CSI Expands Beyond Megaports
Monday, February 24, 2003
U.S. Customs Commissioner Robert C. Bonner announced that the Container Security Initiative (CSI) participating ports of Bremerhaven and Hamburg are now operational.
Bremerhaven and Hamburg join the already operational CSI ports of Rotterdam and LeHavre in Europe and Montreal, Halifax, and Vancouver in Canada. The port of Antwerp is expected to be operational by February 25. Rotterdam became operational on September 2, 2002 and LeHavre on December 2, 2002. The three Canadian ports were operational in March of 2002.
"We are getting CSI implemented in those ports that have signed on. We will continue to deploy teams to the participating ports as quickly as possible," said Commissioner Bonner. "We salute the German government for moving so quickly to implement this urgent initiative."
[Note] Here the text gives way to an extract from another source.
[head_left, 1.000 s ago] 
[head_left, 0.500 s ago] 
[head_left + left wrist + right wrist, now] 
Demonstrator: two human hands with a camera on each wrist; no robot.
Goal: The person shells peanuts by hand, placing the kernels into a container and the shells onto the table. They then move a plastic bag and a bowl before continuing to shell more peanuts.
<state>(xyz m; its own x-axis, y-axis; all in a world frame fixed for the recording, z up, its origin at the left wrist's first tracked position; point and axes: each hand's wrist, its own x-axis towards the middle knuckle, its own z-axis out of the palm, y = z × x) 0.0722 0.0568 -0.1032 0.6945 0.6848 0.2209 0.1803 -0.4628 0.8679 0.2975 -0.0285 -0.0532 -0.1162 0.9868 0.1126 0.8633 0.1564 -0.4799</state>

The Container Security Initiative is an initiative developed by the United States Customs Service in the aftermath of the terrorist attacks of September 11th. Under the CSI program, a small number of U.S. Customs officers are deployed to work with host nation counterparts to target high-risk cargo containers. Its purpose is to protect containerized shipping from exploitation by terrorists. Containerized shipping is a critical component of global trade because most of the international trade moves or is transported in containers.
To date, 18 of the top 20 megaports have committed to joining CSI and are at various stages of implementation. These megaports are points of passage for approximately two-thirds of containers shipped to the United States. They include (by container cargo volume): Hong Kong, Shanghai, Singapore, Rotterdam, Pusan, Bremerhaven, Tokyo, Genoa, Yantian, Antwerp, Nagoya, Le Havre, Hamburg, La Spezia, Felixstowe, Algeciras, Kobe, Yokahama.
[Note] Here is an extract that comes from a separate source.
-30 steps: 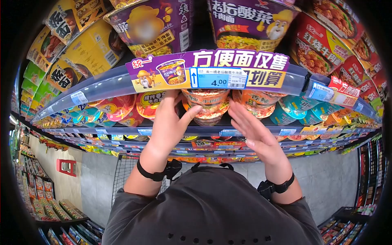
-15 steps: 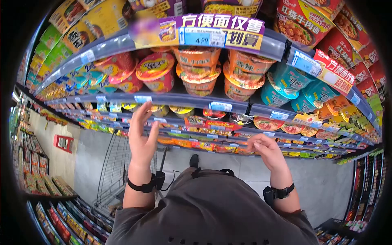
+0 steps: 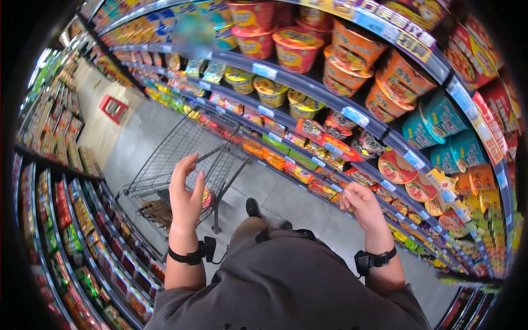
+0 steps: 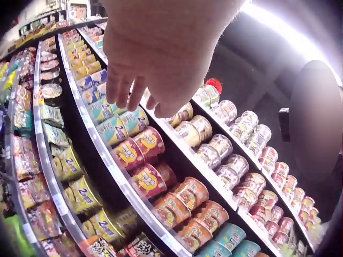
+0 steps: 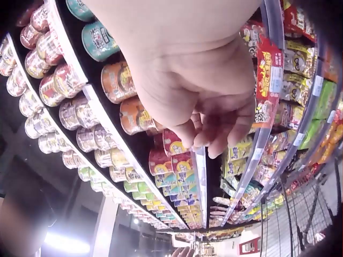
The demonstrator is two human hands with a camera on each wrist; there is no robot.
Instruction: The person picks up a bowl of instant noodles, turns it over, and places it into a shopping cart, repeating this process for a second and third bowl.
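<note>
My left hand [image 3: 186,195] is held in the air over the shopping cart [image 3: 165,148], fingers relaxed and nothing in its grasp. My right hand [image 3: 364,206] hangs in front of the lower shelves with its fingers loosely curled and no item between them. Ahead stand orange noodle cups [image 3: 352,41] in stacks, with red noodle cups [image 3: 298,48] to their left and teal noodle cups [image 3: 421,129] to their right. In the left wrist view the fingers [image 4: 122,88] overlap the shelves behind. The right wrist view shows the curled fingers [image 5: 217,136] apart from the cups.
A long shelf unit with price-tag rails [image 3: 308,88] runs diagonally across the view. Inside the cart lies a brown item [image 3: 157,213]. Another shelf [image 3: 71,236] of packaged goods stands at the lower left. Grey floor tiles [image 3: 275,192] lie between, and a red-framed box [image 3: 114,109] stands farther off.
Both hands have drawn back from the orange cups, holding nothing. The view has turned left, bringing the cart and aisle further into sight. The right fingers have curled loosely.
</note>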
CSI consists of four core elements: 1) using intelligence and automated information to identify and target high-risk containers; (2) pre-screening those containers identified as high-risk, at the port of departure, before they arrive at U.S. ports; (3) using detection technology to quickly pre-screen high-risk containers; and (4) using smarter, tamper proof containers.
Globally, over 48 million full cargo containers move between major seaports each year. Each year, more than 6 million containers arrive in the United States by ship.
"Now that we have nearly achieved our goal for CSI at most of the top 20 ports, we are quickly expanding CSI to all ports that ship substantial amounts of cargo to the United States, and that have the infrastructure and technology in place to participate in the program," Commissioner Bonner said.
Most recently, the governments of Malaysia and Sweden have joined CSI. In Europe, CSI will be expanded to at least 11 ports.
The CSI initiative supports the "Cooperative G8 Action on Transport Security" adopted by G8 in June 2002.